Bulgakov, in contrast, held that dogmas were truths of religious revelation that had metaphysical content. They were expressed differently depending on the language of the philosophy of the day, whether it was the Greek philosophy used by the Fathers or our own contemporary philosophy.8 He believed that for our theology to be according to the Fathers did not mean that everything we articulated had to have patristic warrant or needed to be articulated in the terminology forged by the Councils. This was because the Fathers were indeed normative but as the “Church’s witness to itself.” There were multiple patristic traditions, Bulgakov argued, and not all of them were in harmony but were often in contradiction forcing us to give preference to one tradition over another. We should not treat the Fathers as “dogmatically infallible ‘unerring texts’ smoothing over and harmonizing the different patristic writers like the Talmud does with different rabbis (‘a rabbinic approach’ to the writings of the Fathers as ‘tradition’).” They are instead “authoritative witnesses” and should not be transformed into “unerring texts.”9 Bulgakov continues, “Orthodox theology is not the Talmud, and a real veneration of the Fathers must reverence not the letter but the spirit. The writings of the Holy Fathers must have a guiding authority, yet be applied with discernment.” We must read the Fathers critically, historically, and comparatively and they don’t possess a universality applicable willy-nilly to any and all periods of history but are limited and historically conditioned even if they have eternal value because they witness to the dogmatic consciousness of the Church.10 This is not far off from Florovsky late in life who argued that “The ‘authority’ of the Fathers is not a dictatus papae. They are guides and witnesses, no more. Their vision is ‘of authority,’ not necessarily their words.”11 And not far off again from Plested when he writes that “the Church Fathers are seen to provide a paradigm of theology and practice which we are called on to faithfully and creatively ‘translate’ to our own specific contexts—preferably within the context of a living tradition, a continuum of faith” (226).

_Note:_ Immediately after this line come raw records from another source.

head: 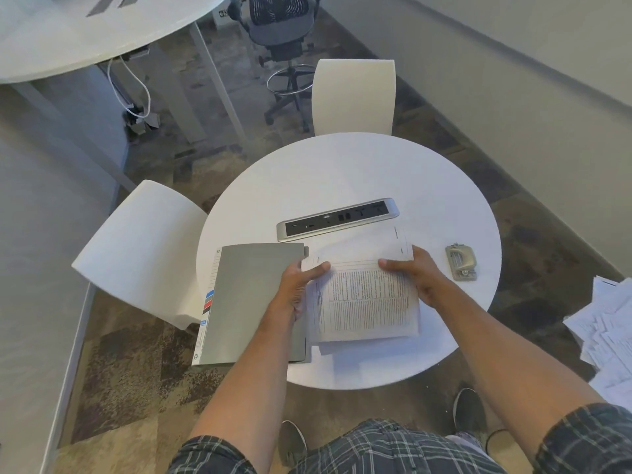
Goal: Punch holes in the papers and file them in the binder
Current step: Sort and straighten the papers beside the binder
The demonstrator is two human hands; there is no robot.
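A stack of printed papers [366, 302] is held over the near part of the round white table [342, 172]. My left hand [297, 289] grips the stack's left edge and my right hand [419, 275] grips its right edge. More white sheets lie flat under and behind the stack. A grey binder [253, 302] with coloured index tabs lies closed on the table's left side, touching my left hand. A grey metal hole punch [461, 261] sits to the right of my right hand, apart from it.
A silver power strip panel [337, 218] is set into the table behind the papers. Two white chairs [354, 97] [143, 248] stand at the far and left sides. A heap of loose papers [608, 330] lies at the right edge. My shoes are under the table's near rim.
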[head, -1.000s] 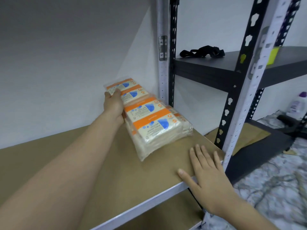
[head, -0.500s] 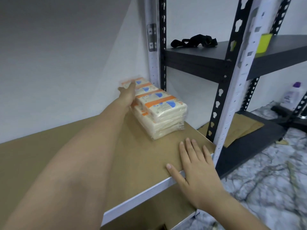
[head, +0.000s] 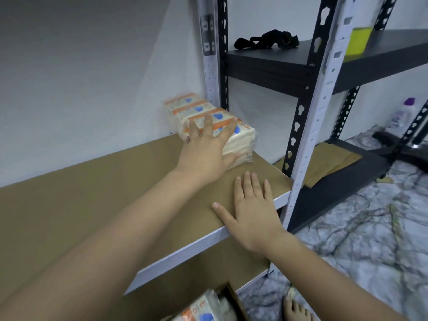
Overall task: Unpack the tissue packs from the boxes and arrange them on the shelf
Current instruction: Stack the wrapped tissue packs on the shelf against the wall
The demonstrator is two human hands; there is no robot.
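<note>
A plastic-wrapped bundle of tissue packs (head: 240, 137), cream with orange and blue labels, lies in the far right corner of the brown shelf board (head: 97, 205), against the wall and the white upright post. My left hand (head: 206, 147) lies flat on the near end of the bundle, fingers spread over its top, thumb along its front. My right hand (head: 252, 205) rests palm down with straight fingers on the board's front right edge. Another tissue pack (head: 203, 309) sticks out of a cardboard box (head: 234, 297) at the bottom edge of the view.
A white upright post (head: 315, 117) stands at the shelf's right front corner. Beyond it a black shelving unit (head: 347, 61) carries a black strap bundle (head: 266, 39) and a yellow tag. A white bottle (head: 400, 117) stands on the marbled floor at far right. My bare foot (head: 296, 309) is below.
The tissue bundle has been slid back and right into the shelf corner. My left hand shifted from its far left side onto its near end. My right hand stayed on the shelf edge.
</note>
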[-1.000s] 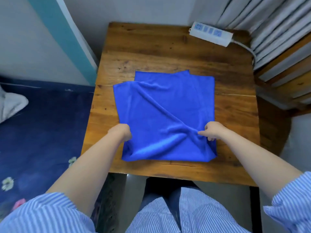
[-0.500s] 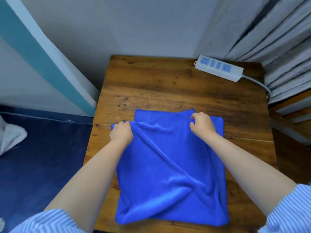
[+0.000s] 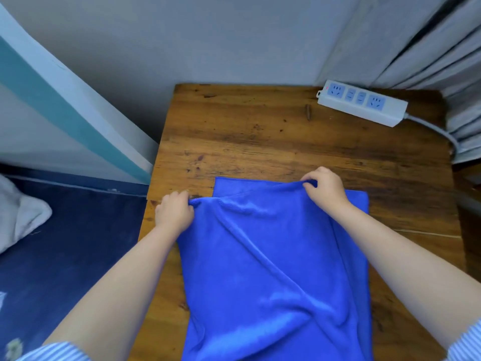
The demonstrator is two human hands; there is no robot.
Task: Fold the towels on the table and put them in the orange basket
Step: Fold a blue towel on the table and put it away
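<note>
Wooden table (image 3: 260, 131): left hand (image 3: 173, 213), right hand (image 3: 325, 187) pinching blue towel (image 3: 273, 269) corners, completing first fold; orange basket unseen, stowing pending.

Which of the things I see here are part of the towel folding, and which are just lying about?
Part of the job:
- blue towel, partly folded on the wooden table
- left hand and right hand, each pinching the towel's top edge

Just lying about:
- white power strip at the table's far corner
- grey curtain
- white cloth on the blue surface
</note>
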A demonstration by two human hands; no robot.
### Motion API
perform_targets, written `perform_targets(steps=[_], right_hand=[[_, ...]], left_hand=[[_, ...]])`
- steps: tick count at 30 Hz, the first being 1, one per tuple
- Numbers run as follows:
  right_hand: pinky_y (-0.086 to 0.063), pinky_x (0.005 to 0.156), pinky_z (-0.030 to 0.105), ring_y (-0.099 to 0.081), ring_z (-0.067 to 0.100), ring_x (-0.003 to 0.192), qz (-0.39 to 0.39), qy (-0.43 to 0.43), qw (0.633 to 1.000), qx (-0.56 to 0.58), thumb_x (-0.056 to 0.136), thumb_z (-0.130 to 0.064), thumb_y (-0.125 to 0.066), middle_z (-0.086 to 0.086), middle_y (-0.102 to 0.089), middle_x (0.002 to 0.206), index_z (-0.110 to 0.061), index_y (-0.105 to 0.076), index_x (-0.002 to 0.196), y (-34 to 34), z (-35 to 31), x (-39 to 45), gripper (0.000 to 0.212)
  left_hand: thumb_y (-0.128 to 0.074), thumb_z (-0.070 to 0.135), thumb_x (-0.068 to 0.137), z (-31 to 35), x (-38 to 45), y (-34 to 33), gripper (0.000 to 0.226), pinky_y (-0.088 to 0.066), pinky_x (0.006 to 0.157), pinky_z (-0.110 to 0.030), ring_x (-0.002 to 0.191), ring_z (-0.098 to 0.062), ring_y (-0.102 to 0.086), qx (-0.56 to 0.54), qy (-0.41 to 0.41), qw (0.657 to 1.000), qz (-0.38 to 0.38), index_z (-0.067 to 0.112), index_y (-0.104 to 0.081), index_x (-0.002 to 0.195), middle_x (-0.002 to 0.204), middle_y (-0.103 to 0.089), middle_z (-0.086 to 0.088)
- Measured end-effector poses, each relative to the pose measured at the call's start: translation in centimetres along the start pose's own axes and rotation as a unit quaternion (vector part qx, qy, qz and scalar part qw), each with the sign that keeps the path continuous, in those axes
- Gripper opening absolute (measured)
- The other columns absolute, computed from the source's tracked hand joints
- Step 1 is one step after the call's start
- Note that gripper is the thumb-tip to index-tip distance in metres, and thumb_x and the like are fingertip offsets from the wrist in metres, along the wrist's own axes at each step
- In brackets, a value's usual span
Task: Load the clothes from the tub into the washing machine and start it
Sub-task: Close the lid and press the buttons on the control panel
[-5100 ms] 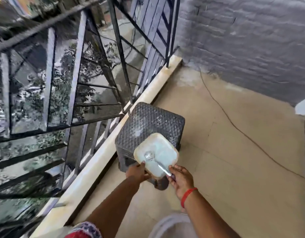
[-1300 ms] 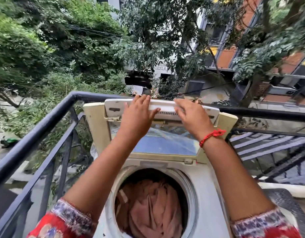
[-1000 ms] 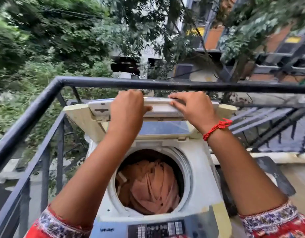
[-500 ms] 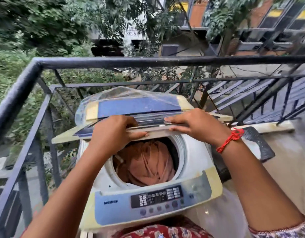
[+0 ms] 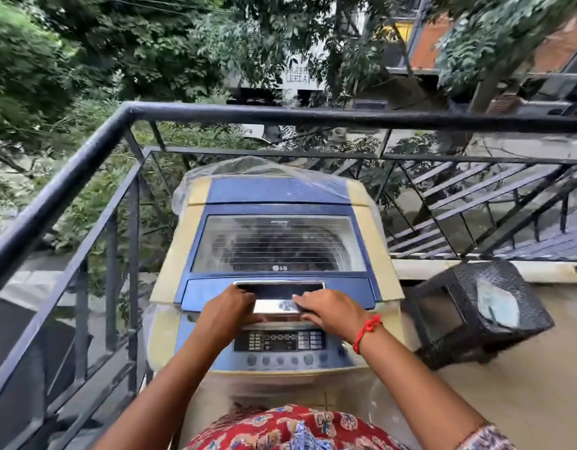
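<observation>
Both hands, left hand (image 5: 230, 311) and right hand (image 5: 329, 311), press flat, ungrasping, on the rigid washing machine lid (image 5: 277, 251)'s chrome handle (image 5: 279, 295); it looks light, hinged.

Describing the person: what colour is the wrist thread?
Red thread on the right hand; head view.

Washing machine (image 5: 274, 287): top-loader, blue/cream, upright in the railing corner. Lid (image 5: 277, 241) down flat, blue frame w/ clear window, LG logo just ahead of the fingers. Chrome handle strip at lid front edge sits right under the fingers (image 5: 245, 295) of both hands. Control panel (image 5: 279, 341) just behind the fingers, toward the person: dark display + a row of round btns below it. Clothes not discernible thru window; dark inside.
</observation>
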State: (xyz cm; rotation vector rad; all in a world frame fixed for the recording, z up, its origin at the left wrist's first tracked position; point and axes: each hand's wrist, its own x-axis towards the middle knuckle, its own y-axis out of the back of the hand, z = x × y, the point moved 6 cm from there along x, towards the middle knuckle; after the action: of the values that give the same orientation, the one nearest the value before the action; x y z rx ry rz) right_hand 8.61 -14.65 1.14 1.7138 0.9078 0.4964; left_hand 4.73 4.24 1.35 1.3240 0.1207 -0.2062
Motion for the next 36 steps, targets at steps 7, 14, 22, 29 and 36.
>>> perform_targets(steps=[7,14,22,29,36], right_hand=[[-0.048,0.093,0.039,-0.061,0.029,0.108,-0.021,-0.007,1.000,0.010,0.096,-0.021,-0.056,0.012,-0.066,0.116,-0.012,-0.055,0.130,-1.9,0.5,-0.4,0.036],[-0.049,0.091,0.039,-0.064,0.028,0.104,-0.074,-0.066,0.992,0.076,0.100,-0.022,-0.047,0.011,-0.070,0.112,-0.009,-0.064,0.121,-2.6,0.9,0.1,0.030],[-0.044,0.074,0.016,-0.062,0.009,0.086,-0.030,-0.130,0.981,0.143,0.077,-0.020,-0.078,-0.001,-0.070,0.095,-0.018,-0.074,0.099,-0.1,4.5,-0.3,0.023],[-0.041,0.067,0.016,-0.057,0.011,0.076,-0.118,-0.161,0.975,0.101,0.070,-0.014,-0.083,-0.013,-0.055,0.074,-0.010,-0.069,0.089,-0.8,8.5,-3.6,0.024],[-0.044,0.069,0.020,-0.055,0.014,0.075,-0.138,-0.143,0.977,0.073,0.057,-0.022,-0.091,-0.002,-0.054,0.089,-0.022,-0.060,0.083,-1.3,8.1,-3.4,0.040]], left_hand=[[-0.052,0.045,0.094,-0.2,0.1,-2.5,0.032,-0.046,0.065,-0.036,0.094,-0.026,-0.061,-0.025,0.036,0.998,-0.042,0.015,-0.064,0.090,0.093,-0.063,-0.009],[-0.061,0.041,0.090,-0.7,0.7,-4.3,0.033,-0.042,0.068,-0.033,0.093,-0.034,-0.062,-0.091,0.107,0.989,-0.054,0.009,-0.069,0.091,0.095,-0.066,-0.020],[-0.079,0.035,0.076,-0.7,1.9,-3.4,0.031,-0.039,0.065,-0.026,0.084,-0.023,-0.065,-0.125,0.169,0.974,-0.080,0.007,-0.074,0.090,0.078,-0.063,-0.007],[-0.074,0.022,0.081,-0.8,2.3,-3.4,0.025,-0.053,0.065,-0.024,0.074,-0.015,-0.070,-0.192,0.241,0.947,-0.088,0.000,-0.069,0.091,0.092,-0.067,-0.018],[-0.069,0.004,0.083,-1.5,2.2,-4.4,0.016,-0.055,0.064,-0.024,0.063,-0.009,-0.063,-0.261,0.235,0.933,-0.079,0.009,-0.059,0.072,0.067,-0.060,-0.005]])
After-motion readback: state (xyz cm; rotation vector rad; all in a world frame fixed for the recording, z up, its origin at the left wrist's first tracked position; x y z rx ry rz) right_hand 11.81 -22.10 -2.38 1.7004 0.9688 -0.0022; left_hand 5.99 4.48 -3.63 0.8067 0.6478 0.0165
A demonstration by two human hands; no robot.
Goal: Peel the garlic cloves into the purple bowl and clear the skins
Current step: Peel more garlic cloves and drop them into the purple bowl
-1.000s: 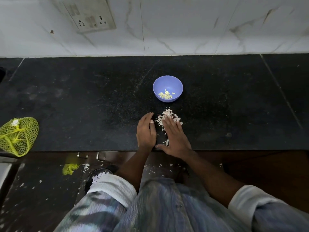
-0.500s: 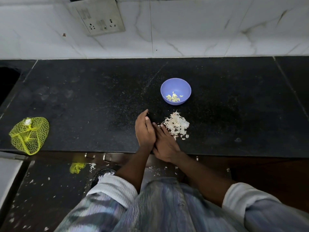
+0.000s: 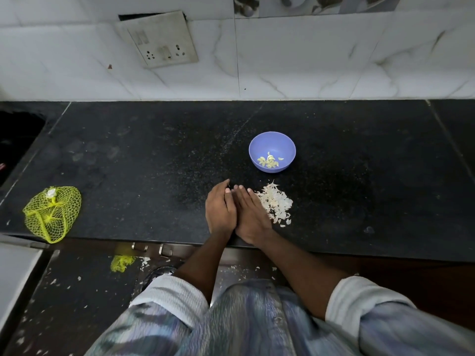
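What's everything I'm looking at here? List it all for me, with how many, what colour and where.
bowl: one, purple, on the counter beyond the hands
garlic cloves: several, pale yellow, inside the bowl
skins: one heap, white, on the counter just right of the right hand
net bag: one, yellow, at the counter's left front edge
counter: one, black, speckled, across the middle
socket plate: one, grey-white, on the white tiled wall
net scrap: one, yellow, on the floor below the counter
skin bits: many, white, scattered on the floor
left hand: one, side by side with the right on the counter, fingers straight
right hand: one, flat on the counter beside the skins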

So, we return to the earlier question. Why do we need to correct Bulgakov in eliminating Sophia as a free-floating category and essentially assimilating her to the patristic categories of hypostasis, ousia and energeia? Do we do this because his theology does not work, is not fit for purpose when Sophia is a category unmoored from traditional terminology, or because for his theology to work, to be coherent, o/Orthodox, it needs to be in line with a previously canonized theology with its blessed and iconic categories? But could it be that some of the obscurities in Bulgakov which appear because of the category of Sophia are merely apparent and are simply the result of his attempt to articulate aspects of the mystery of Christ that the Fathers had not yet foreseen? In other words, the trouble with the obscurity or apparent heterodoxy in Bulgakov is not with him but with us as we have yet to catch up with Bulgakov? This is not inconceivable given it has taken nearly eighty years to appreciate that he is as central a thinker as Plested claims. 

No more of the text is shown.